• Provided data:
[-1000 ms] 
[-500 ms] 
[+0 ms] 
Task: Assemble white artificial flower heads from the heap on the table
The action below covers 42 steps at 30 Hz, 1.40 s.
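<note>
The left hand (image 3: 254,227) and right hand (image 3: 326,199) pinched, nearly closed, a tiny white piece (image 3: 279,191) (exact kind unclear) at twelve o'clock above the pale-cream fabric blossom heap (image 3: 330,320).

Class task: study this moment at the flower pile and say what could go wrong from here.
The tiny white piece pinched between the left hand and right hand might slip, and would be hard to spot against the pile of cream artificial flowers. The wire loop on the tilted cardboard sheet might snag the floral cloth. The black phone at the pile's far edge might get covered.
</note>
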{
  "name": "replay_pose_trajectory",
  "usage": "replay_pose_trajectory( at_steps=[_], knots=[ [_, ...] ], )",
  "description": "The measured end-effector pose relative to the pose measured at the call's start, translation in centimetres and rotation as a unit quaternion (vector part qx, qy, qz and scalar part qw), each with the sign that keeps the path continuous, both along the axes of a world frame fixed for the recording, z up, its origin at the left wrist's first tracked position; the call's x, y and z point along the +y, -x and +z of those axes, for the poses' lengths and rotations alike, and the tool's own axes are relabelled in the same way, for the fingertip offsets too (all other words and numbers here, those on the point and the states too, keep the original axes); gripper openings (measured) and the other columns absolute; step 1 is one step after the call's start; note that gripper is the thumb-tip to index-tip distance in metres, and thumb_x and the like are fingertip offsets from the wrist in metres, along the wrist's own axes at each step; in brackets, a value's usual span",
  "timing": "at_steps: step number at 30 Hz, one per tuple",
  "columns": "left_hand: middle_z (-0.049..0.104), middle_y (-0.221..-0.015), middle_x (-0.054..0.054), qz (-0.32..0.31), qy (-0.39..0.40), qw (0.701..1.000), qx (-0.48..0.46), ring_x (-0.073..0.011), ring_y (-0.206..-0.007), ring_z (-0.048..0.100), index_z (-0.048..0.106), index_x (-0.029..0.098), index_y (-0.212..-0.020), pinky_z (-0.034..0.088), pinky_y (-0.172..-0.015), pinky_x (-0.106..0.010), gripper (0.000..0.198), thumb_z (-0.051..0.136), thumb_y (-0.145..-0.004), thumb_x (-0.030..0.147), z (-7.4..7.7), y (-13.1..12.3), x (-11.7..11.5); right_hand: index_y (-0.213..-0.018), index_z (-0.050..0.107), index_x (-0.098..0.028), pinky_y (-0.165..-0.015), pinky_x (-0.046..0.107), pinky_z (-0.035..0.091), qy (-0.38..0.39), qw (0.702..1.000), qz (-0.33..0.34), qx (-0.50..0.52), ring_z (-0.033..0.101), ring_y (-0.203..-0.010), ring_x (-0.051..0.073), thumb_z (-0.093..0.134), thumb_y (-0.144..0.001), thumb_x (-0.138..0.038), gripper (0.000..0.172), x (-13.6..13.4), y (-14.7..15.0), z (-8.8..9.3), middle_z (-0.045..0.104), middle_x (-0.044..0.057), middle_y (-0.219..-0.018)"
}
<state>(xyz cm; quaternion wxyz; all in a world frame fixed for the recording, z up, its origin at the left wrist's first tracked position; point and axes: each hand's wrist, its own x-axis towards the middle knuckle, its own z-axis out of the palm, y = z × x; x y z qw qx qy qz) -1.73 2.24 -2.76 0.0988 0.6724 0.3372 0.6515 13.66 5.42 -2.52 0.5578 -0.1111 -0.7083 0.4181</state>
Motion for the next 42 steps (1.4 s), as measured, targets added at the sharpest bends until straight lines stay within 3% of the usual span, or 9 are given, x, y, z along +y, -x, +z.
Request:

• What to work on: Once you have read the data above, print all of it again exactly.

• Answer below:
[-1000 ms] 
[-500 ms] 
[+0 ms] 
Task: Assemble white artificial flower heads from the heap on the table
The action below covers 42 steps at 30 Hz, 1.40 s.
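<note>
The left hand (image 3: 254,227) and right hand (image 3: 326,199) pinched, nearly closed, a tiny white piece (image 3: 279,191) (exact kind unclear) at twelve o'clock above the pale-cream fabric blossom heap (image 3: 330,320).

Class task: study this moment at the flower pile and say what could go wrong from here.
The tiny white piece pinched between the left hand and right hand might slip, and would be hard to spot against the pile of cream artificial flowers. The wire loop on the tilted cardboard sheet might snag the floral cloth. The black phone at the pile's far edge might get covered.
</note>
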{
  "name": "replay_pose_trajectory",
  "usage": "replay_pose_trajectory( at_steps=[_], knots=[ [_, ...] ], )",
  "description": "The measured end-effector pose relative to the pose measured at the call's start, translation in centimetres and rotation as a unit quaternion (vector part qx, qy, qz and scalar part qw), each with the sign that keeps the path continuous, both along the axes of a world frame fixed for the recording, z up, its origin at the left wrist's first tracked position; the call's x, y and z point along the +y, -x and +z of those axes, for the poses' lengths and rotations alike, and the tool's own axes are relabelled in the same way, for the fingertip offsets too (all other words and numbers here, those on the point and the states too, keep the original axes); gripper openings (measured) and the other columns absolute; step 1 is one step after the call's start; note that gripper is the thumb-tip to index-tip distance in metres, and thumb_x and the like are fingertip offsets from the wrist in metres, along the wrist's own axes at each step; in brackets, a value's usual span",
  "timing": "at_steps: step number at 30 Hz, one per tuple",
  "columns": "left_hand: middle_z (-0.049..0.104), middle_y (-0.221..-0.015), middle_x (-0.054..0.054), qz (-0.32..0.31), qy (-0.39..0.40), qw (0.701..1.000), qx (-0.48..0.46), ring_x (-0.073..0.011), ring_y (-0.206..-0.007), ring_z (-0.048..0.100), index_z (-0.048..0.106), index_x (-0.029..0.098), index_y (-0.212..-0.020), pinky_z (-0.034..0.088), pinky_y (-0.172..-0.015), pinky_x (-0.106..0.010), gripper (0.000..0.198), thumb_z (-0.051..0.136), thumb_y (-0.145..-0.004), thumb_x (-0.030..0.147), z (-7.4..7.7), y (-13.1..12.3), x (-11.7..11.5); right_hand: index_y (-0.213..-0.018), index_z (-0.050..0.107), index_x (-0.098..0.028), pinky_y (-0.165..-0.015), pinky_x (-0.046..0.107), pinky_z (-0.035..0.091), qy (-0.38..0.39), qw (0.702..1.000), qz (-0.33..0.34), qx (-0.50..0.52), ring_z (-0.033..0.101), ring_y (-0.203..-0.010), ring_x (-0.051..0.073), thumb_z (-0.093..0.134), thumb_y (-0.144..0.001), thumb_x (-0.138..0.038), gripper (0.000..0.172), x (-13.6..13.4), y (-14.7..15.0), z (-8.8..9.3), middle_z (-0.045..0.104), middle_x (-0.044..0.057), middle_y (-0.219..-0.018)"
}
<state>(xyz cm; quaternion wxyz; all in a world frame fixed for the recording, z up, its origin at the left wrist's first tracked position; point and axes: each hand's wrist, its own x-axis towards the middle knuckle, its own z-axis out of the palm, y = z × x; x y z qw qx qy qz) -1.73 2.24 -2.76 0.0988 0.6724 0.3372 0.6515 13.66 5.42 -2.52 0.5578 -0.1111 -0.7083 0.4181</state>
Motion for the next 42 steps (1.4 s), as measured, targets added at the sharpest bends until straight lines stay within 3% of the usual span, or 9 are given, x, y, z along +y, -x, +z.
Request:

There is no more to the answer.